(WHAT THE EXERCISE ASKS) Where a line in the listing contains the string "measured", copy that line out.
______________________________
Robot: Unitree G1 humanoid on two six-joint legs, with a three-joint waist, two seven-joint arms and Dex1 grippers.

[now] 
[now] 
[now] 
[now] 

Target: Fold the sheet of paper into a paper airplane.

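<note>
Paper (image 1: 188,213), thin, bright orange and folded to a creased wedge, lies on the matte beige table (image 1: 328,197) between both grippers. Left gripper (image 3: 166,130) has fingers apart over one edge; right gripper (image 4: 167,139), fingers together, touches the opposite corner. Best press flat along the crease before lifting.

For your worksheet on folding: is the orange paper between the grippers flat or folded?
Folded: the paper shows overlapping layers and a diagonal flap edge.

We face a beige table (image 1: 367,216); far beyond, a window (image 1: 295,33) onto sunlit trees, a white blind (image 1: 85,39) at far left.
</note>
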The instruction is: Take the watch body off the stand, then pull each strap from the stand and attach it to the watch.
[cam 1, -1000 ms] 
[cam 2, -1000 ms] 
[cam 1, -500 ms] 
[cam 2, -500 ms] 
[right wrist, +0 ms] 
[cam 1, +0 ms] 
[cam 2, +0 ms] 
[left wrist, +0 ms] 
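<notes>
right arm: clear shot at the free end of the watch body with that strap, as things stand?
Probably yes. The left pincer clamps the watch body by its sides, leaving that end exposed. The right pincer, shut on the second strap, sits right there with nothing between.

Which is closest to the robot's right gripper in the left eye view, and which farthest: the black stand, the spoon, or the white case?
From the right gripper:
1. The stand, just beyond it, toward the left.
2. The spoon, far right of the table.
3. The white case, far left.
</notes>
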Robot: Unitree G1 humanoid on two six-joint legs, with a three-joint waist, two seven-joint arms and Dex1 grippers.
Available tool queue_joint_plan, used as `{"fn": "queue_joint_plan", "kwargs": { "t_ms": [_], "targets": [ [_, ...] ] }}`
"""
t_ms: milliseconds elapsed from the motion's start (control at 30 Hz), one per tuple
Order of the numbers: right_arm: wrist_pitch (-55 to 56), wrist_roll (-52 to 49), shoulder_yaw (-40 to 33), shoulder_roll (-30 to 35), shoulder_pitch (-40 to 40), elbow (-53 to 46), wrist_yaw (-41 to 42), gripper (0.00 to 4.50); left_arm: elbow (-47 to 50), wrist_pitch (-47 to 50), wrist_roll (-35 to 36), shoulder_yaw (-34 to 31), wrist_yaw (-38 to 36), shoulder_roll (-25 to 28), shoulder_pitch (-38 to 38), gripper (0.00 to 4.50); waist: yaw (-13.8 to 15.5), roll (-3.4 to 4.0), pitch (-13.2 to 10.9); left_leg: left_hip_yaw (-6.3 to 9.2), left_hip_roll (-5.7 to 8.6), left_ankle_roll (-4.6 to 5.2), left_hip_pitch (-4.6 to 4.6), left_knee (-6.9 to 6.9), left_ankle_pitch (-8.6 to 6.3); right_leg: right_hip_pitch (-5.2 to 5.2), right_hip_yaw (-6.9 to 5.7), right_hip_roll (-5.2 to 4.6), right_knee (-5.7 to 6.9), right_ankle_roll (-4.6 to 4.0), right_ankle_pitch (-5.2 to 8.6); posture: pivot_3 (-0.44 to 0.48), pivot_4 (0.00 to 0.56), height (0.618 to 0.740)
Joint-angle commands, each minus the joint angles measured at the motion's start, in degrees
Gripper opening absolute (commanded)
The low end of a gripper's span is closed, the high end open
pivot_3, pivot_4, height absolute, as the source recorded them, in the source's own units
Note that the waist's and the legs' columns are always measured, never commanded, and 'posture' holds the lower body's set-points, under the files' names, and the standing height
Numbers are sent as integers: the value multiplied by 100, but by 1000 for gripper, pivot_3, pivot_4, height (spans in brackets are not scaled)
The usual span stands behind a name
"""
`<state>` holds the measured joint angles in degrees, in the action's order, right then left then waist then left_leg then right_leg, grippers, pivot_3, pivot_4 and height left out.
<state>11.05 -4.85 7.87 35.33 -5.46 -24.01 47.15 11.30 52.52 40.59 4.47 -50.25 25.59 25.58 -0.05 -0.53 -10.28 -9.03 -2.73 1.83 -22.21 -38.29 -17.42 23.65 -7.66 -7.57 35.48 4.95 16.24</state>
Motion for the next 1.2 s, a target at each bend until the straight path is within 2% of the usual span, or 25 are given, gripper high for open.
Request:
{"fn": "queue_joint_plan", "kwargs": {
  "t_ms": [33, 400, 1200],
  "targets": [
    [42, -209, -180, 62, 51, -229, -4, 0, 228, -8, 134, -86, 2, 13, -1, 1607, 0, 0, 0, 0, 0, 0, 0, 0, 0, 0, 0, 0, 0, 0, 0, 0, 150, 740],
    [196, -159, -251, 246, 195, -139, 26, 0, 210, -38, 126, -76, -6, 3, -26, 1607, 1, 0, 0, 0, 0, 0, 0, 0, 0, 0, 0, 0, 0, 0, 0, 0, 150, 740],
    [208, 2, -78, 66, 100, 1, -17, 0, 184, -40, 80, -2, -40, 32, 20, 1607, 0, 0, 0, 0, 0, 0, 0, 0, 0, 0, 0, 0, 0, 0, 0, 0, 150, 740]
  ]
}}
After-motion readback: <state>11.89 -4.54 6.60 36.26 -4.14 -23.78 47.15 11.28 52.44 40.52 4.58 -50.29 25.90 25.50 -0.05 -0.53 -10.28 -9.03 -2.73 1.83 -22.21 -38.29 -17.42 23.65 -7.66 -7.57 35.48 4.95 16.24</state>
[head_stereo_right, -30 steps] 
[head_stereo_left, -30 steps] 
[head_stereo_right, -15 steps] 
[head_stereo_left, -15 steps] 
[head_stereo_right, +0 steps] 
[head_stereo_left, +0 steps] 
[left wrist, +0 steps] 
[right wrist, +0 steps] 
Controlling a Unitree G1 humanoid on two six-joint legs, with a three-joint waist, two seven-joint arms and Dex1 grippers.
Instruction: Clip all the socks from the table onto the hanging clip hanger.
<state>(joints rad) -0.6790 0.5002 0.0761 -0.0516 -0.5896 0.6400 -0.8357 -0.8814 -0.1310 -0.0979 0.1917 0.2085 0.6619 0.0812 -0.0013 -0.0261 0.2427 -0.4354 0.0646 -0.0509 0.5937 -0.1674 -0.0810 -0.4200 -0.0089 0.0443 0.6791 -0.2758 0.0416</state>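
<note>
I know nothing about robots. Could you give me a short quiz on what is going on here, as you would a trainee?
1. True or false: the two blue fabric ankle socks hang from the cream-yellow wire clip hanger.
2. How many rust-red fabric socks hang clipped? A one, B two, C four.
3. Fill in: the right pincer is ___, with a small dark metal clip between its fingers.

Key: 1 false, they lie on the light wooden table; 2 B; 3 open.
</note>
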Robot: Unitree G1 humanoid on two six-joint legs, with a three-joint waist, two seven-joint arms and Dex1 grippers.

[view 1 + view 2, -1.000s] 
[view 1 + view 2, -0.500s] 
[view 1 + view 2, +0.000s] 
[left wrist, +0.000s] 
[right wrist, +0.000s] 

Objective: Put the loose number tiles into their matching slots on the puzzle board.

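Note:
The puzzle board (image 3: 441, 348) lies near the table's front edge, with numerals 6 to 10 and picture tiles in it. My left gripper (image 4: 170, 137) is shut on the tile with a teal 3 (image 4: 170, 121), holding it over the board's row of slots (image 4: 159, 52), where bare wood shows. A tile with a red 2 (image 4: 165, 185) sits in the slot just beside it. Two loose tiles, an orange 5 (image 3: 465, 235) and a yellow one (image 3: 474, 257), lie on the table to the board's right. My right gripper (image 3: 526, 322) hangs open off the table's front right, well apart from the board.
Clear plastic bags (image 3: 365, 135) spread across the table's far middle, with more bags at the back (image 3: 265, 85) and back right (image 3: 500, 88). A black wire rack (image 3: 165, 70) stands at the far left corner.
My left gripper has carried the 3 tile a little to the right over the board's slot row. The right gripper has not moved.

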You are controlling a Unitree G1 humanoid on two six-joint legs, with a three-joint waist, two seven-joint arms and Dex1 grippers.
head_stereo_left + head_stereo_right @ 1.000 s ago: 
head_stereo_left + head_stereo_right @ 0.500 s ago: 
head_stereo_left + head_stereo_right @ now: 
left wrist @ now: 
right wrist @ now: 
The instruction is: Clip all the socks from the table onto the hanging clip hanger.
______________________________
(REPLY TO THE TASK)
Joint-angle commands, each minus the joint angles measured at the motion's start, in degrees
Note that the waist's and the legs' columns are always measured, never commanded, and 'posture' holds the lower body's set-points, under the files' names, and the standing height
`<state>` holds the measured joint angles in degrees, in the action's order, right then left then waist then left_leg then right_leg, grippers, pivot_3, pivot_4 and height left out.

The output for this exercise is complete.